EXERCISE: The listing below should be printed again word for word, without any images.

INFORMATION SHOWN:
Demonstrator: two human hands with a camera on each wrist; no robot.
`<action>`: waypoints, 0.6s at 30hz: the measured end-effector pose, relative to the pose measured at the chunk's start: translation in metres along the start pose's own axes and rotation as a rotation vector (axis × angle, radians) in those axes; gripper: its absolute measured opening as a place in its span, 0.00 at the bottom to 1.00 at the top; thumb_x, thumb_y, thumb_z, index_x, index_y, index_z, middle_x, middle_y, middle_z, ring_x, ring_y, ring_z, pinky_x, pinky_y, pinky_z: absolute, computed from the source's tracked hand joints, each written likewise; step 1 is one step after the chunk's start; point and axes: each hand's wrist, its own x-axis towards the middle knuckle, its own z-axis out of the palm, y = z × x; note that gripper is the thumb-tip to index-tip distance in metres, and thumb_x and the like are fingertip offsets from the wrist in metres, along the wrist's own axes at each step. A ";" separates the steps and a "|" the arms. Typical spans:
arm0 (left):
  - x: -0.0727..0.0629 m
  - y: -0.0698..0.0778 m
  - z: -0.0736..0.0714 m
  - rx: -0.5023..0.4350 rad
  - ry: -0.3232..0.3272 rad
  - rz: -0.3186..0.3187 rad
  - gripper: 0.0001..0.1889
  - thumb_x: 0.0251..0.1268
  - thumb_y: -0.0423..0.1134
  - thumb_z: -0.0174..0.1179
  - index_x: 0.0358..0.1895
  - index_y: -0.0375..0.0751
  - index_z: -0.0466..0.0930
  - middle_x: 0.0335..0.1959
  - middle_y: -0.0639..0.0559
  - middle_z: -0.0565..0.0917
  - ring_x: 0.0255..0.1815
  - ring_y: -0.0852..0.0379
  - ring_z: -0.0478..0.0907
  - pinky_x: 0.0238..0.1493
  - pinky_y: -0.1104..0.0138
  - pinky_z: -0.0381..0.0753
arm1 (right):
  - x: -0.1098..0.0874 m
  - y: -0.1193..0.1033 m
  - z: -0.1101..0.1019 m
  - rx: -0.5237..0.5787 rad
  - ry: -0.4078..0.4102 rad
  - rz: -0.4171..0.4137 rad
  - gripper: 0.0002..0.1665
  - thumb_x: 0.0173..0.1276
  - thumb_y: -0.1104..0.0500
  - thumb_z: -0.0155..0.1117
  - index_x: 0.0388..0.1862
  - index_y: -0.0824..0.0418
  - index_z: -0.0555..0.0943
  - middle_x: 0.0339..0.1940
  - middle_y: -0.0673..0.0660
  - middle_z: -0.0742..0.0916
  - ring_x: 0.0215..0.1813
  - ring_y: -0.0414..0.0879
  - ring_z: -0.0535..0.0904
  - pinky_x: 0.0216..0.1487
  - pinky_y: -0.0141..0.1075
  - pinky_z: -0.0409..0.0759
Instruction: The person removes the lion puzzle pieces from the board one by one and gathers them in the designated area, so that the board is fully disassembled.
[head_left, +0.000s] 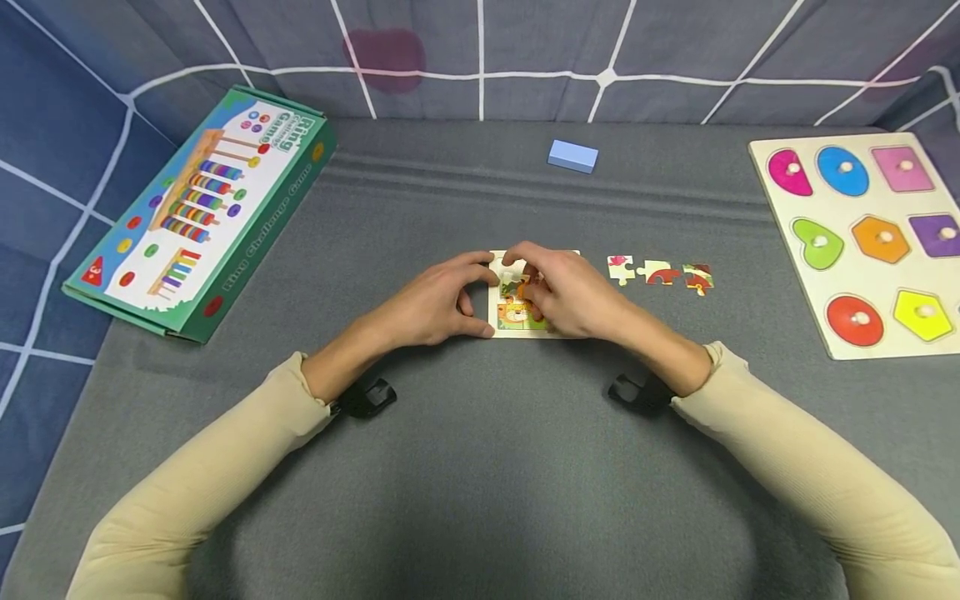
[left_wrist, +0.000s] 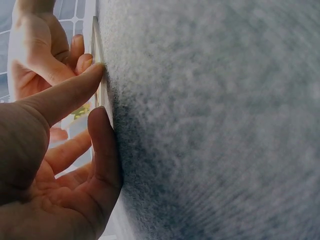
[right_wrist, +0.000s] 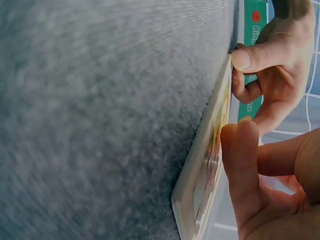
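Note:
A small jigsaw board (head_left: 492,321) with a pale rim and a cartoon animal picture lies flat on the grey cloth. My left hand (head_left: 431,304) holds its left edge, thumb near the lower corner and index finger higher up. Over the board bends my right hand (head_left: 577,292), its fingertips drawn together at a jigsaw piece (head_left: 517,287) and partly covering it. In the right wrist view, the fingertips (right_wrist: 242,137) meet just at the board's face. Loose jigsaw pieces lie right of the board: one with a pink shape (head_left: 620,268), one red and cream (head_left: 660,272), one darker (head_left: 698,277).
A green ring game box (head_left: 255,242) lies at the left. Behind the board sits a blue block (head_left: 573,156). A wooden shape board (head_left: 813,312) with knobbed pieces lies at the right. A gridded cloth (head_left: 555,50) rises along the back.

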 end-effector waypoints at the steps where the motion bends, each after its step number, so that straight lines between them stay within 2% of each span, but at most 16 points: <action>1: 0.000 0.000 0.000 -0.001 -0.001 0.000 0.29 0.55 0.40 0.75 0.60 0.37 0.77 0.75 0.44 0.61 0.34 0.61 0.79 0.51 0.60 0.73 | -0.001 0.000 -0.001 0.044 -0.009 0.012 0.16 0.70 0.73 0.54 0.55 0.64 0.76 0.28 0.57 0.82 0.23 0.45 0.78 0.31 0.39 0.76; 5: 0.000 0.000 0.000 -0.010 -0.009 -0.005 0.30 0.56 0.39 0.75 0.61 0.37 0.76 0.75 0.43 0.60 0.34 0.60 0.78 0.48 0.61 0.74 | -0.003 0.001 -0.004 0.173 -0.026 0.070 0.16 0.71 0.76 0.50 0.52 0.68 0.78 0.32 0.61 0.81 0.23 0.47 0.81 0.26 0.38 0.80; 11: 0.000 0.002 0.000 -0.006 -0.010 -0.011 0.30 0.56 0.39 0.75 0.62 0.36 0.75 0.75 0.44 0.60 0.35 0.60 0.78 0.47 0.61 0.75 | -0.006 0.004 -0.007 0.174 -0.060 0.129 0.13 0.73 0.73 0.47 0.51 0.69 0.77 0.26 0.59 0.83 0.23 0.47 0.82 0.28 0.35 0.78; 16: 0.000 0.002 0.000 0.000 -0.010 -0.016 0.30 0.56 0.40 0.74 0.62 0.37 0.76 0.75 0.45 0.60 0.34 0.60 0.79 0.48 0.61 0.74 | -0.012 0.006 -0.008 0.212 -0.081 0.149 0.20 0.73 0.73 0.41 0.59 0.67 0.74 0.23 0.59 0.84 0.23 0.49 0.82 0.27 0.38 0.78; 18: 0.000 0.002 0.000 0.003 -0.009 -0.016 0.30 0.56 0.40 0.74 0.62 0.38 0.76 0.75 0.45 0.60 0.34 0.60 0.79 0.49 0.61 0.74 | -0.014 0.007 -0.009 0.218 -0.080 0.145 0.23 0.73 0.74 0.39 0.61 0.67 0.74 0.26 0.60 0.84 0.23 0.49 0.82 0.27 0.39 0.79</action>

SOLUTION:
Demonstrator: two human hands with a camera on each wrist; no robot.
`<action>`: waypoints, 0.6s at 30hz: the measured end-effector pose, relative to the pose measured at the chunk's start: translation in metres along the start pose's own axes and rotation as a rotation vector (axis × angle, radians) in those axes; gripper: its absolute measured opening as a place in its span, 0.00 at the bottom to 1.00 at the top; thumb_x, thumb_y, thumb_z, index_x, index_y, index_z, middle_x, middle_y, middle_z, ring_x, ring_y, ring_z, pinky_x, pinky_y, pinky_z: absolute, computed from the source's tracked hand joints, each written likewise; step 1 is one step after the chunk's start; point and axes: each hand's wrist, its own x-axis towards the middle knuckle, its own z-axis out of the palm, y = z × x; note that gripper is the thumb-tip to index-tip distance in metres, and thumb_x and the like are fingertip offsets from the wrist in metres, along the wrist's own axes at each step. A ";" separates the steps and a "|" the arms. Typical spans:
arm0 (left):
  - x: -0.0727..0.0629 m
  - y: -0.0698..0.0778 m
  - z: -0.0736..0.0714 m
  - rx: -0.5023..0.4350 rad
  - ry: -0.3232..0.3272 rad
  - rz: -0.3186..0.3187 rad
  - gripper: 0.0001..0.1889
  - thumb_x: 0.0251..0.1268
  - thumb_y: -0.0423..0.1134
  - thumb_z: -0.0174..0.1179
  - index_x: 0.0358..0.1895
  - index_y: -0.0375..0.0751
  - index_z: -0.0466..0.0930
  - middle_x: 0.0335..0.1959
  - middle_y: -0.0639..0.0559
  - middle_z: -0.0565..0.0917
  - ring_x: 0.0255..0.1815
  - ring_y: -0.0852..0.0379
  - ring_z: -0.0478..0.0907
  - pinky_x: 0.0238..0.1493
  - pinky_y: -0.1104..0.0138
  - pinky_z: -0.0381..0.0753
arm1 (right):
  - x: -0.1098..0.0874 m
  - y: -0.1193..0.1033 m
  - z: -0.1101..0.1019 m
  - rx: -0.5237..0.5787 rad
  - ry: -0.4078..0.4102 rad
  - rz: -0.4171..0.4137 rad
  - gripper: 0.0002..0.1665
  - thumb_x: 0.0173..0.1276
  - thumb_y: -0.1104..0.0500
  - thumb_z: -0.0155..0.1117
  - index_x: 0.0388..0.1862
  - index_y: -0.0824..0.0418
  - index_z: -0.0555..0.0943
  - middle_x: 0.0339..0.1940
  - middle_y: -0.0673..0.0660
  - middle_z: -0.0742..0.0916
  - ring_x: 0.0215..0.1813
  - ring_y: -0.0414..0.0879
  - ring_z: -0.0535..0.0904
  - pinky_x: 0.0216..0.1487
  - pinky_y: -0.0141..0.1075
  - pinky_z: -0.0409..0.0759
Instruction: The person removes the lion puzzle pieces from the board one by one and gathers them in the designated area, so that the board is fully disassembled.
[head_left, +0.000s] 
[left_wrist, +0.000s] 
[right_wrist, +0.000s] 
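Note:
A small jigsaw board (head_left: 492,321) with a pale rim and a cartoon animal picture lies flat on the grey cloth. My left hand (head_left: 431,304) holds its left edge, thumb near the lower corner and index finger higher up. Over the board bends my right hand (head_left: 577,292), its fingertips drawn together at a jigsaw piece (head_left: 517,287) and partly covering it. In the right wrist view, the fingertips (right_wrist: 242,137) meet just at the board's face. Loose jigsaw pieces lie right of the board: one with a pink shape (head_left: 620,268), one red and cream (head_left: 660,272), one darker (head_left: 698,277).
A green ring game box (head_left: 255,242) lies at the left. Behind the board sits a blue block (head_left: 573,156). A wooden shape board (head_left: 813,312) with knobbed pieces lies at the right. A gridded cloth (head_left: 555,50) rises along the back.
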
 end-effector waypoints at the steps where the motion bends, each after its step number, so that straight lines between them stay within 2% of each span, but at most 16 points: <action>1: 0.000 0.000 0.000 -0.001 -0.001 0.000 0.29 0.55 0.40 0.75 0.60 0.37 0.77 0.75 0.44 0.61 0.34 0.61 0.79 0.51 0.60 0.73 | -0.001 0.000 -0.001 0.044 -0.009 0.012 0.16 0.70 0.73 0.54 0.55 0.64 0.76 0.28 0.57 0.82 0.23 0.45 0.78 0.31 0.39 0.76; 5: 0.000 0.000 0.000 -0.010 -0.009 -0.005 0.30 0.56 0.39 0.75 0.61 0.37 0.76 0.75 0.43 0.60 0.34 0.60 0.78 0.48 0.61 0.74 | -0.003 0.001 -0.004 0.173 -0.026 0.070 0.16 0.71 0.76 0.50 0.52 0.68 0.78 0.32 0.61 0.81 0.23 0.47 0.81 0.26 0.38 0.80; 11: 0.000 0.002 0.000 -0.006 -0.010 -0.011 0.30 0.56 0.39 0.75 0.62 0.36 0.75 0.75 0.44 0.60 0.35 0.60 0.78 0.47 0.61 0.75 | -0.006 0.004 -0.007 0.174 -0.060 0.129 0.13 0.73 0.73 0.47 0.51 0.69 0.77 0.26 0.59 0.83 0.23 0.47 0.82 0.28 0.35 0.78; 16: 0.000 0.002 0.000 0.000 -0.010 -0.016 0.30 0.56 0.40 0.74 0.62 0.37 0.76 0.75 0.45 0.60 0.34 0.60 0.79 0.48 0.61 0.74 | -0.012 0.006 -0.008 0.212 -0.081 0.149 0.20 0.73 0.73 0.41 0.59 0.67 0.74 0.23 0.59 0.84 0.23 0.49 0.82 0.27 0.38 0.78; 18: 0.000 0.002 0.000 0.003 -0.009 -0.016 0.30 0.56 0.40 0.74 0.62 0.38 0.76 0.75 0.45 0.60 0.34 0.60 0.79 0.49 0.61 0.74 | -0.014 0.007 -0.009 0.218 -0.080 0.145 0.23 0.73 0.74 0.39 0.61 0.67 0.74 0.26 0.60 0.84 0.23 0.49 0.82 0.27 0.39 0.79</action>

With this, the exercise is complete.